▶ Prompt
Give the data again in full, without pictures.

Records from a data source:

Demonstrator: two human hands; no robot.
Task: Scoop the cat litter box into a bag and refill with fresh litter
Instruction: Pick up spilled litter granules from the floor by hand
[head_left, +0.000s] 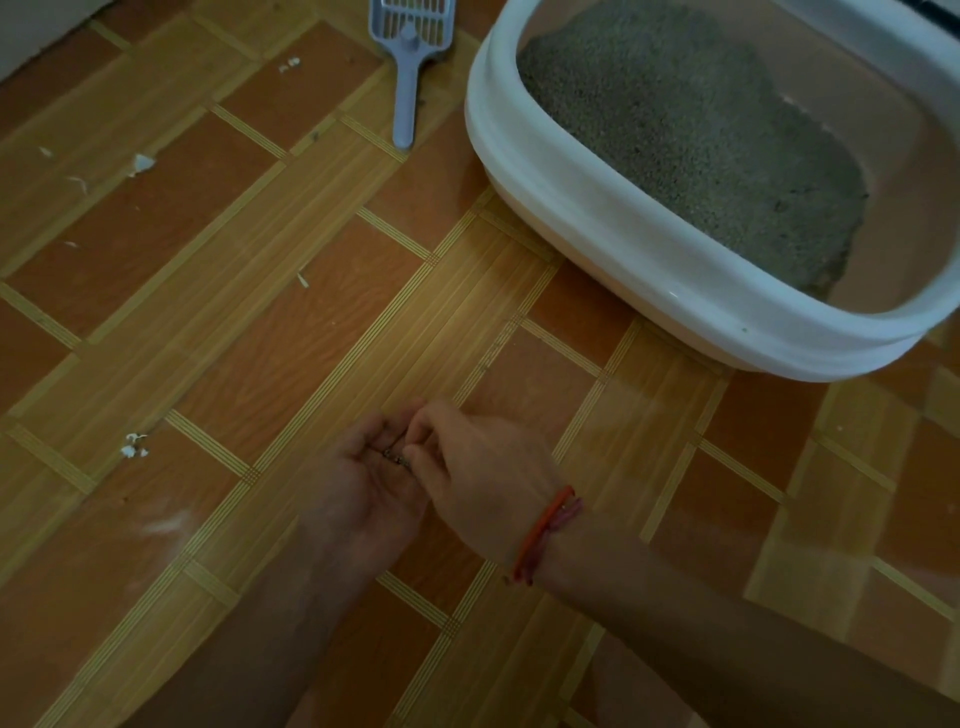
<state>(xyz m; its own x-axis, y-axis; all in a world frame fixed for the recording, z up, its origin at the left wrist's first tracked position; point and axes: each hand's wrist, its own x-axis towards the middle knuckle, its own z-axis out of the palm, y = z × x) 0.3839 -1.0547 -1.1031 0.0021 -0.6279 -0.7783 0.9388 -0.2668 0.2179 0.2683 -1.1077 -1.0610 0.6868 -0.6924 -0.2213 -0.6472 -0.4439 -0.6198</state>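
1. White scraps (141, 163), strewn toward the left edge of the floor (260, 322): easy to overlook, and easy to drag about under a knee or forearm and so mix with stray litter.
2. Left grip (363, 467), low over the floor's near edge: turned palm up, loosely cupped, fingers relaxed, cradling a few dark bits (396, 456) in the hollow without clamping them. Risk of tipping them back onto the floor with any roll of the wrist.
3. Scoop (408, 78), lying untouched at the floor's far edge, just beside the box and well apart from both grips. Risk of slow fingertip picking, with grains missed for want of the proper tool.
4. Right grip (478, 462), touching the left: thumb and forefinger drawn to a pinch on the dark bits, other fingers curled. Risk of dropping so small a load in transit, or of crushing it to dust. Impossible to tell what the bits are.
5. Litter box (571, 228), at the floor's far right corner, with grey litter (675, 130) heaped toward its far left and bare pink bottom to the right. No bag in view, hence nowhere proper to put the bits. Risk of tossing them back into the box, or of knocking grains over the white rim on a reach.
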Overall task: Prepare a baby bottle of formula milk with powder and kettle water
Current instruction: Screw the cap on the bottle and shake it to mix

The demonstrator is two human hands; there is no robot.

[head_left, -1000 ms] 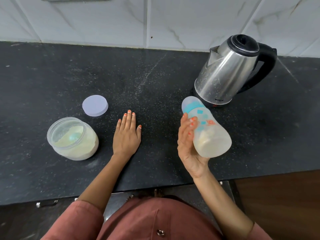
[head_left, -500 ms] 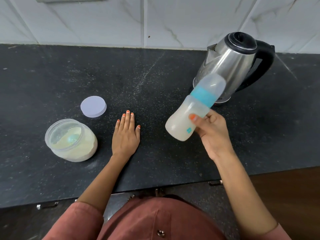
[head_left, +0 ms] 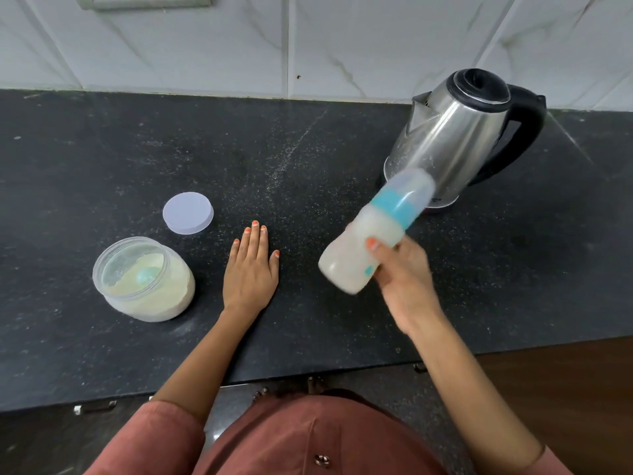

▶ Answer to this task
Demonstrator: two human hands; no robot.
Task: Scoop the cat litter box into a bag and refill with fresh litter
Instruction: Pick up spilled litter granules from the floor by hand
[head_left, +0.000s] 
<state>(xyz m; its own x-axis, y-axis; all in a world frame fixed for the recording, z up, its origin at the left wrist's first tracked position; point and axes: each hand's wrist, its own x-axis towards the middle knuckle, its own z-axis out of the palm, y = z × x) 0.3839 -1.0547 -1.1031 0.0021 -0.6279 -0.7783 0.9388 -0.2668 0.2179 0.2683 -1.1077 -1.0610 0.6868 -0.6924 -0.2213 -0.6472 -0.4439 -0.6198</state>
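1. White scraps (141, 163), strewn toward the left edge of the floor (260, 322): easy to overlook, and easy to drag about under a knee or forearm and so mix with stray litter.
2. Left grip (363, 467), low over the floor's near edge: turned palm up, loosely cupped, fingers relaxed, cradling a few dark bits (396, 456) in the hollow without clamping them. Risk of tipping them back onto the floor with any roll of the wrist.
3. Scoop (408, 78), lying untouched at the floor's far edge, just beside the box and well apart from both grips. Risk of slow fingertip picking, with grains missed for want of the proper tool.
4. Right grip (478, 462), touching the left: thumb and forefinger drawn to a pinch on the dark bits, other fingers curled. Risk of dropping so small a load in transit, or of crushing it to dust. Impossible to tell what the bits are.
5. Litter box (571, 228), at the floor's far right corner, with grey litter (675, 130) heaped toward its far left and bare pink bottom to the right. No bag in view, hence nowhere proper to put the bits. Risk of tossing them back into the box, or of knocking grains over the white rim on a reach.
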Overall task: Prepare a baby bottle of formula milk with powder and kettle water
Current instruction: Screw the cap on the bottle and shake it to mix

The demonstrator is two human hands; there is no robot.

[head_left, -1000 ms] 
[head_left, -500 ms] 
[head_left, +0 ms] 

That completes the answer to the exercise.